UNIX/Linux Log File Monitor Alert Description Tips

Hello! I recently had the opportunity of working with a customer who had a pretty simple ask about log file monitoring. When using the UNIX/Linux Log File Monitor Management Pack template, how do we include more than just one line that matched, and include all lines that matched since the last interval?

This is a really good question, and something you might expect out of the box. There is however some unfavorable behavior with the underlying data source when expecting more than one matching result. In this post I’ll discuss what causes the default behavior of only including one line, and how we can expand that to include additional data that may have matched our log file monitor (er rule).
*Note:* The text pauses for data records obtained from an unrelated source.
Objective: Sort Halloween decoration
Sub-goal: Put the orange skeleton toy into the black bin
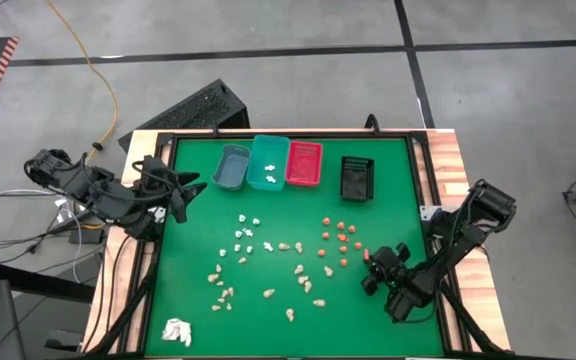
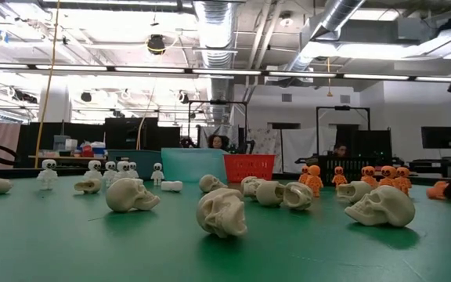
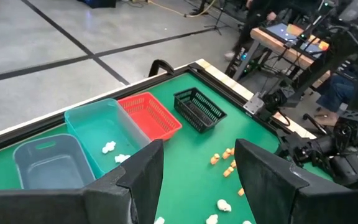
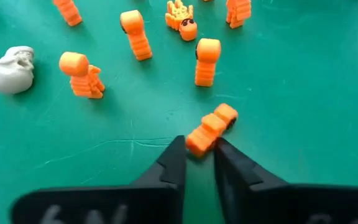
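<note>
Small Halloween pieces lie scattered on the green mat [image 1: 198,300]: white skeletons [image 1: 247,232], beige skulls [image 1: 298,275] and orange skeletons [image 1: 340,240]. My right gripper [image 4: 197,152] is low over the mat at the right, just beyond the orange group, shut on one orange skeleton [image 4: 211,127]; this gripper also shows in the high view [image 1: 370,262]. My left gripper [image 3: 197,168] is open and empty, held above the table's left edge [image 1: 173,195]. Two white pieces [image 3: 114,151] lie in the teal bin [image 1: 268,162]. My right gripper pinches one end of the orange skeleton [image 4: 197,142] between its two fingertips. The fingers come slanting down from the table's right side and lie along the figure. The figure lies flat on the mat, its other end [image 4: 226,113] sticking out past the fingertips.
Grey [image 1: 231,167], teal, red [image 1: 304,163] and black [image 1: 357,178] bins stand in a row at the far edge. A white papery wad [image 1: 176,331] lies at the near left corner. People sit in the room behind the table [image 2: 218,142].
</note>
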Robot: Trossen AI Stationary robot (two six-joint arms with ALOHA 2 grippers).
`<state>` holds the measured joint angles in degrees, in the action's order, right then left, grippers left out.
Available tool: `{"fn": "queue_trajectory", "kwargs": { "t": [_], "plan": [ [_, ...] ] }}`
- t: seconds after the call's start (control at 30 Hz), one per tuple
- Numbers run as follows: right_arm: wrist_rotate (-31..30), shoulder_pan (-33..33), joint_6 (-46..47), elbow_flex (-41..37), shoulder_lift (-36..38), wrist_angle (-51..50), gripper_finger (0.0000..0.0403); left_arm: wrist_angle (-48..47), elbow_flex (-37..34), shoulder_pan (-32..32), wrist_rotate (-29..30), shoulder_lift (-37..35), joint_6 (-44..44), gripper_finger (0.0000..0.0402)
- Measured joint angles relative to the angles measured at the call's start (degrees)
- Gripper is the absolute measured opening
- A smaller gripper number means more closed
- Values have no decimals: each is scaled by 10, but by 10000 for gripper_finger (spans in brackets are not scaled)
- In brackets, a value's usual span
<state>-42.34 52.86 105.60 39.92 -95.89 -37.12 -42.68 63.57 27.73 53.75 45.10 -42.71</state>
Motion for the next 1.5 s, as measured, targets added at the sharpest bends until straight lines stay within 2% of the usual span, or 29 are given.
{"fn": "queue_trajectory", "kwargs": {
  "t": [0.17, 0.3, 0.4, 0.6, 0.8, 1.1, 1.37, 1.5],
  "plan": [
    [4, 1, 0, 1, 26, -2, 6, 0, 0, 0, 0, 0, 1, 187],
    [19, 6, -7, 10, 58, -3, 13, -1, 0, 0, 0, 0, 2, 187],
    [12, 9, -8, 25, 76, -43, 11, -1, 0, 0, 0, 0, 3, 187],
    [-26, 5, -6, 63, 99, -128, 2, -2, 0, 0, 1, 0, 15, 187],
    [-86, -36, -8, 105, 122, -240, 1, -3, 0, -1, 5, 0, 16, 187],
    [-138, -159, -70, 121, 205, -350, 0, -4, 0, -1, 5, 0, 20, 187],
    [-135, -335, -234, 121, 284, -338, 0, -4, 0, -1, 5, 0, 20, 187],
    [-113, -422, -355, 121, 306, -300, 0, -4, 0, -1, 5, 0, 17, 187]
  ]
}}
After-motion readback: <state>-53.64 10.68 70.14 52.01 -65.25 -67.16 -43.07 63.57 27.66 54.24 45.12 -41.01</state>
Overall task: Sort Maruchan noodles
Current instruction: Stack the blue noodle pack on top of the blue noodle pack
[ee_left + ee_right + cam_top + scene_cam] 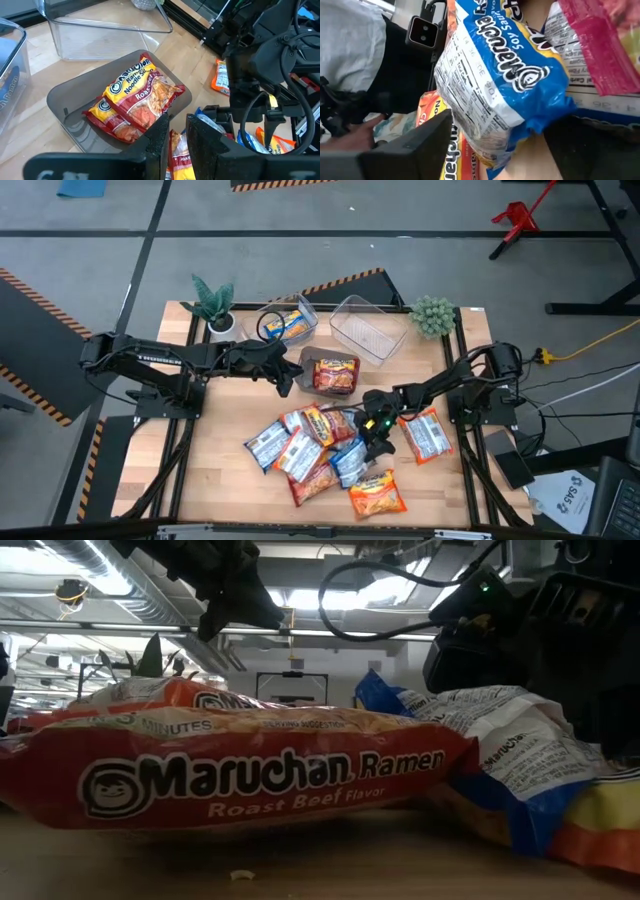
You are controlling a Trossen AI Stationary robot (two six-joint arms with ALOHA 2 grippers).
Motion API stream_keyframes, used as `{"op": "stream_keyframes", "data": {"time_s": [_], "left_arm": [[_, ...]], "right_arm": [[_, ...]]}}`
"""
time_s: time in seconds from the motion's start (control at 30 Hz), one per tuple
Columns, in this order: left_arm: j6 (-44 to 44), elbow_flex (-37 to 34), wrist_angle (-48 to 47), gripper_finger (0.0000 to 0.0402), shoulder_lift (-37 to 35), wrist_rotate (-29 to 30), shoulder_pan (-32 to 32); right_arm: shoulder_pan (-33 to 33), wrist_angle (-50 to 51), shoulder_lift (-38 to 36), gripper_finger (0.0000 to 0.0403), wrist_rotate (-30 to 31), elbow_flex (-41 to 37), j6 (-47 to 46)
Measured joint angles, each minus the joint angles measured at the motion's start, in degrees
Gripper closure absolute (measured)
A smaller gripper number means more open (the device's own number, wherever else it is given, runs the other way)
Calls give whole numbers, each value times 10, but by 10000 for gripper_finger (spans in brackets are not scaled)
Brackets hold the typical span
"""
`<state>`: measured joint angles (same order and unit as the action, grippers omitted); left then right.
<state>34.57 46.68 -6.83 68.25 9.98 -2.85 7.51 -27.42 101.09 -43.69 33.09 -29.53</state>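
Right now the right gripper [372, 438] is down in the heap of noodle packets [320, 452] at the middle of the table [215, 470], and its wrist view shows a blue packet [510, 70] lying between its two fingers, which stand apart on either side of it without yet pinching. So the step in hand looks like a pick from the heap, with a blue wrapper as the likely choice. The left gripper [283, 377] hovers just beside the grey bin [60, 97], its fingers [159, 145] drawn nearly together with nothing between them; two red-and-yellow packets [135, 100] already lie in that bin. A blue-and-yellow packet [290, 326] sits in the clear bin [302, 308] at the far side, next to a second clear bin [370, 328] that holds nothing, and one packet [425, 433] lies apart to the right of the heap. Next, I judge, the right fingers need to close squarely on the blue packet alone, since neighbouring wrappers overlap it and the crinkly plastic could slip or drag another along, then lift clear before carrying it to the bin with its match.
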Motion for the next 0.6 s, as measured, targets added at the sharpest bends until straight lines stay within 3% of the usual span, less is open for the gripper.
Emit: {"op": "stream_keyframes", "data": {"time_s": [0.2,0.47,0.6], "left_arm": [[8,0,0,343,0,0,0],[11,0,0,343,0,0,0],[11,0,0,343,0,0,0]], "right_arm": [[0,4,0,232,0,1,13],[0,7,0,385,-46,1,13],[0,9,-5,390,-62,1,-8]]}}
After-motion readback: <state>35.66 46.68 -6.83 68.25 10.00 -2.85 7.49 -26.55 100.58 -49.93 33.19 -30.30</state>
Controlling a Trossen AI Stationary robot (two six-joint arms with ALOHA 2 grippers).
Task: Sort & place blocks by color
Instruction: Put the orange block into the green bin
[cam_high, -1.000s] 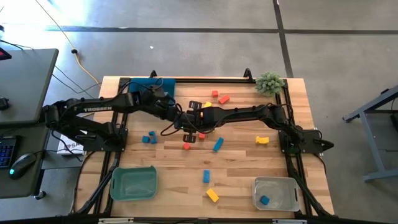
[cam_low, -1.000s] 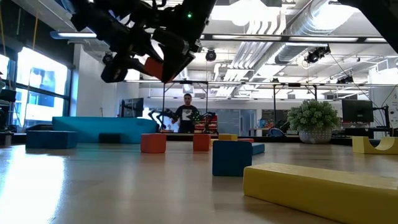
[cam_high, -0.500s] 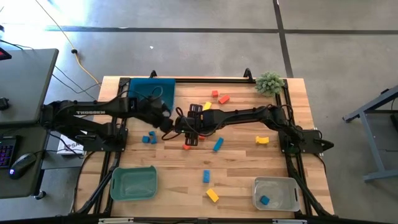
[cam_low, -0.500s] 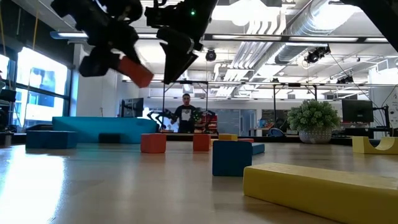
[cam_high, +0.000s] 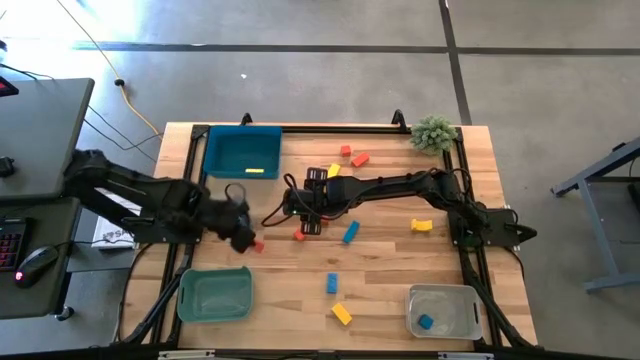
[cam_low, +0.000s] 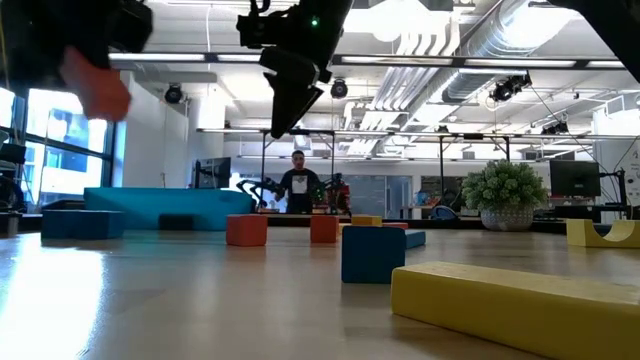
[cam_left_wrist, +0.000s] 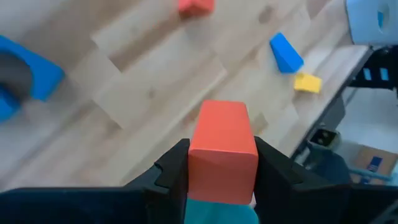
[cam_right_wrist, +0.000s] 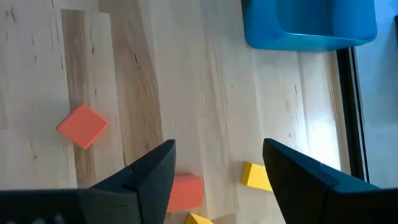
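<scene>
My left gripper (cam_high: 250, 240) (cam_left_wrist: 222, 155) is shut on a red-orange block (cam_left_wrist: 222, 149) (cam_high: 257, 245), in the air over the table's left half, beyond the green tray (cam_high: 214, 295). In the low view the block (cam_low: 95, 85) shows blurred at the upper left. My right gripper (cam_high: 303, 212) (cam_right_wrist: 217, 149) hangs open over the table's middle, pointing down, above loose red-orange blocks (cam_right_wrist: 82, 124) (cam_right_wrist: 183, 190) and a yellow one (cam_right_wrist: 255, 175). More blocks lie flat about the table: blue (cam_high: 350, 232) (cam_high: 331, 283), yellow (cam_high: 422, 226) (cam_high: 342, 314), red-orange (cam_high: 298, 235) (cam_high: 360, 159). My left gripper pinches the red-orange block between its two fingers (cam_left_wrist: 174, 174), which lie on two opposite side faces (cam_left_wrist: 249, 165). The block's free end sticks out past the fingertips. It comes slanting down from the table's left side and holds the block lifted clear of the wood.
A blue tray (cam_high: 243, 152) at the far left holds a yellow block (cam_high: 254, 171). A grey tray (cam_high: 443, 310) at the near right holds a blue block (cam_high: 426, 322). A potted plant (cam_high: 434, 132) stands at the far right corner. A person (cam_low: 298, 185) stands far behind the table.
My left gripper, which was at my right gripper over the table's middle a second ago, has drawn back toward the table's left and near side, carrying the red-orange block with it. My right gripper has stayed over the middle.
</scene>
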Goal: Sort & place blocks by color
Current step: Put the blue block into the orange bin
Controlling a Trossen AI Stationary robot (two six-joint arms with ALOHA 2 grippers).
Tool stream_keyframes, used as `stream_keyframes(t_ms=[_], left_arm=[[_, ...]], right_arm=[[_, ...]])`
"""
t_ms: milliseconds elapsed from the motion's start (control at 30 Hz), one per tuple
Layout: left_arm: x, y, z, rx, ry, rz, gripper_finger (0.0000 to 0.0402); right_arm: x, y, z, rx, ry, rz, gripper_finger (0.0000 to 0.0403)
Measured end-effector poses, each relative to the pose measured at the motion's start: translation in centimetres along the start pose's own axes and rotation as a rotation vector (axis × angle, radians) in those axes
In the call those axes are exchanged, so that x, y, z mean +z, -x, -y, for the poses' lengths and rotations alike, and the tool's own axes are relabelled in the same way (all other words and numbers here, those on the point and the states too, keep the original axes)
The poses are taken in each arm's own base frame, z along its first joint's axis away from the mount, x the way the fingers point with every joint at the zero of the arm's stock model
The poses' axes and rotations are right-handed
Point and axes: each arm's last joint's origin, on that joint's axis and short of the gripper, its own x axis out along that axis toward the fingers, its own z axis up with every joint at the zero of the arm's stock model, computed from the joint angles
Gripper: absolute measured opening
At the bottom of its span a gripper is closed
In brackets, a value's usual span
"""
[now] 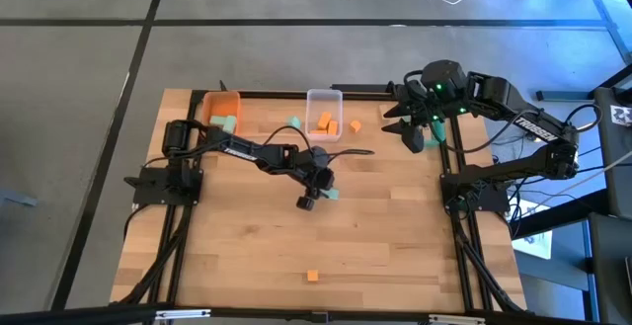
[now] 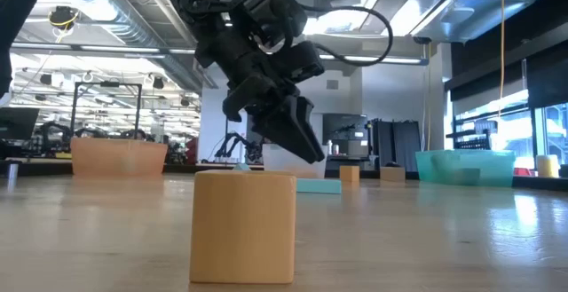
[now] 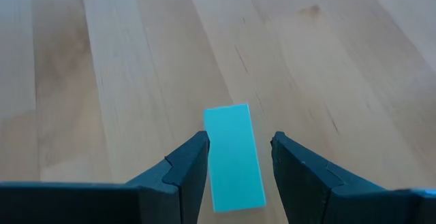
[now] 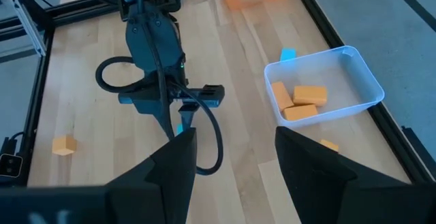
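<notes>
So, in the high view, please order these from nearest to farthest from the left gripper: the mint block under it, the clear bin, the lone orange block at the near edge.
1. Mint block, right beside the left gripper.
2. Clear bin, at the far edge.
3. Lone orange block, at the near edge.

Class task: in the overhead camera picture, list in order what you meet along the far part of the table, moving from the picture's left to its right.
Orange bin → mint block → clear bin → loose orange block → right gripper.

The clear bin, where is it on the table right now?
In the high view the clear bin sits at the table's far edge, near the middle, right of the orange bin, with orange blocks inside.
</notes>
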Motion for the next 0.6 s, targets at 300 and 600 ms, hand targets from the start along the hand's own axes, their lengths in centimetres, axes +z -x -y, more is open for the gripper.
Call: stream_keyframes(t_ms=[300,600], left_arm=[[0.10,0.01,-0.06,0.003,-0.001,0.012,0.0151],[0.07,0.01,-0.13,0.023,-0.001,0.004,0.0151]], right_arm=[[0.00,-0.01,0.00,0.000,0.001,0.000,0.0200],[0.00,-0.01,0.00,0.000,0.001,0.000,0.0200]])
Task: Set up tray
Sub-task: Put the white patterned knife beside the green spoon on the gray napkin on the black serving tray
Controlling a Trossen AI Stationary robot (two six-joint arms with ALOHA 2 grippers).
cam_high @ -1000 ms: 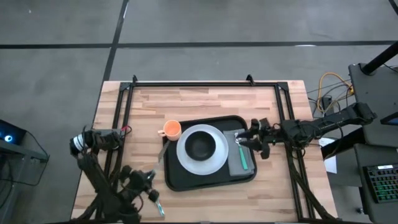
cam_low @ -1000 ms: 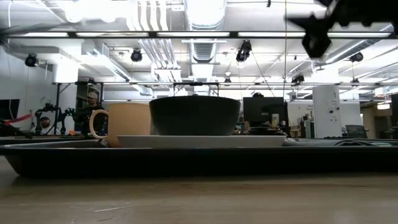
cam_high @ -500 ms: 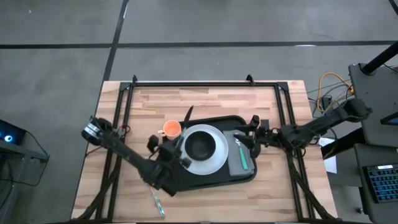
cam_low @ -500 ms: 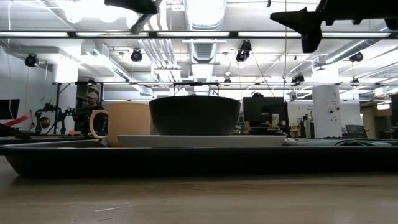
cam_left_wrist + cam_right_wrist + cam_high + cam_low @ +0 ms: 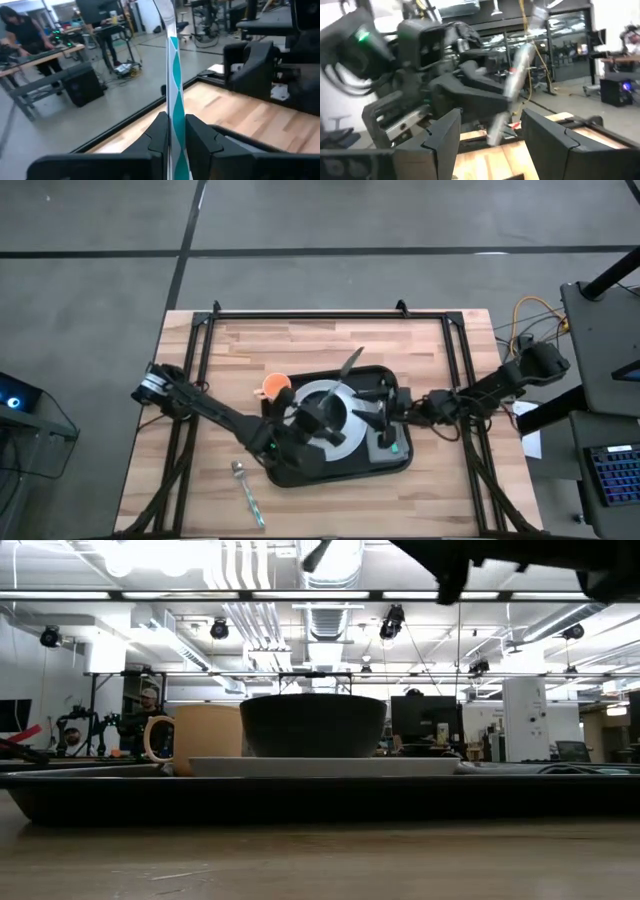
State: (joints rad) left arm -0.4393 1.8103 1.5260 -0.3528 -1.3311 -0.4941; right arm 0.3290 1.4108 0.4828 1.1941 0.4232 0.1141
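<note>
Since a moment ago the left gripper point(image 5: 325, 408), clamped on a teal-patterned knife point(image 5: 174, 107), has swung over the white plate point(image 5: 345, 442) on the black tray point(image 5: 330, 472) mid-table, meeting the open-jawed right gripper point(image 5: 385, 412) at three o'clock, seemingly for a handover needing careful alignment.

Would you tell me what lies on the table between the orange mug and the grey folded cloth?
In the high view, the white plate carrying the dark bowl lies between the orange mug and grey cloth, on the black tray.
</note>
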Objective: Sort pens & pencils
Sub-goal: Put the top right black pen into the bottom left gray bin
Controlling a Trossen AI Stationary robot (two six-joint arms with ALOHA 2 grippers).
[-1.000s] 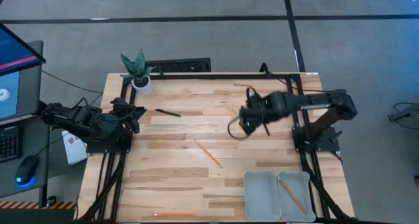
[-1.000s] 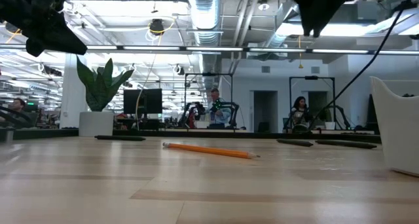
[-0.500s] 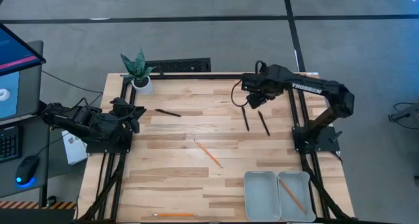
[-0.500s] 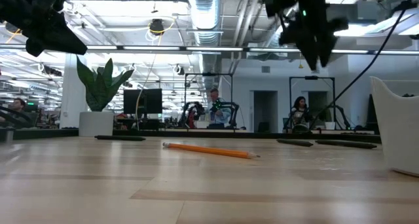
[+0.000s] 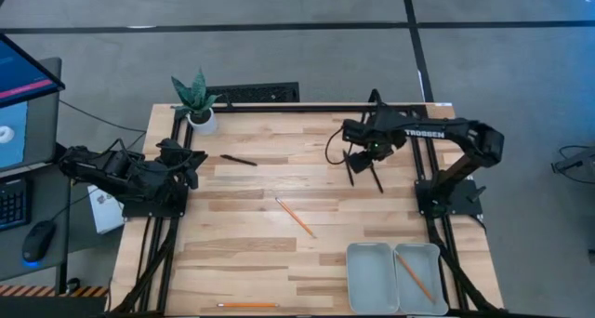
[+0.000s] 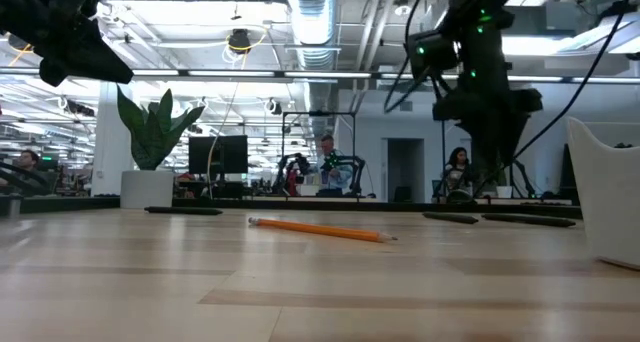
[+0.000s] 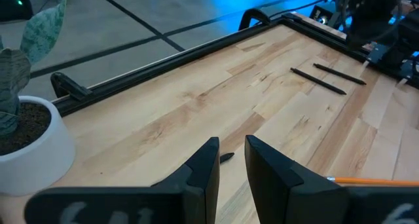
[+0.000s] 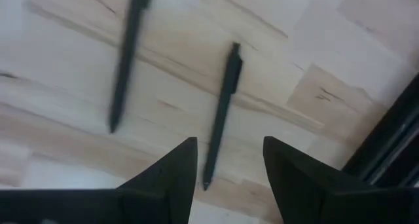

First a few assumptions. This addresses rules that have been created using the UNIX/Linux Log File Monitoring management pack template in System Center 2012 R2 Operations Manager, and the configuration in the rule the template creates has not been modified. For reference the default configuration will look something like:

<Configuration>
  <Host>$Target/Property[Type="Unix!Microsoft.Unix.Computer"]/PrincipalName$</Host>
  <LogFile>/var/log/messages</LogFile>
  <UserName>$RunAs[Name="Unix!Microsoft.Unix.ActionAccount"]/UserName$</UserName>
  <Password>$RunAs[Name="Unix!Microsoft.Unix.ActionAccount"]/Password$</Password>
  <RegExpFilter>error 1337</RegExpFilter>
  <IndividualAlerts>false</IndividualAlerts>
</Configuration>

And the default alert description will look like:

$Data/EventDescription$

To find those settings, select the Authoring->Management Pack Objects->Rules view, and scope it to UNIX/Linux Computer in the UNIX/Linux Core Library. The LogFile Template rules should show here and be disabled by default (overrides exist to enable to the computer or group specified in the template configuration). Look at the properties of the rule, and under the Configuration tab there are two sections to note. The first contains the Data Source, named something similar to “Log File VarPriv Datasource”. This configures the settings for the UNIX/Linux log file module. The second is the Response, which will contain one named GenerateAlert. This configures the alert settings just as any other console-authored rule or monitor.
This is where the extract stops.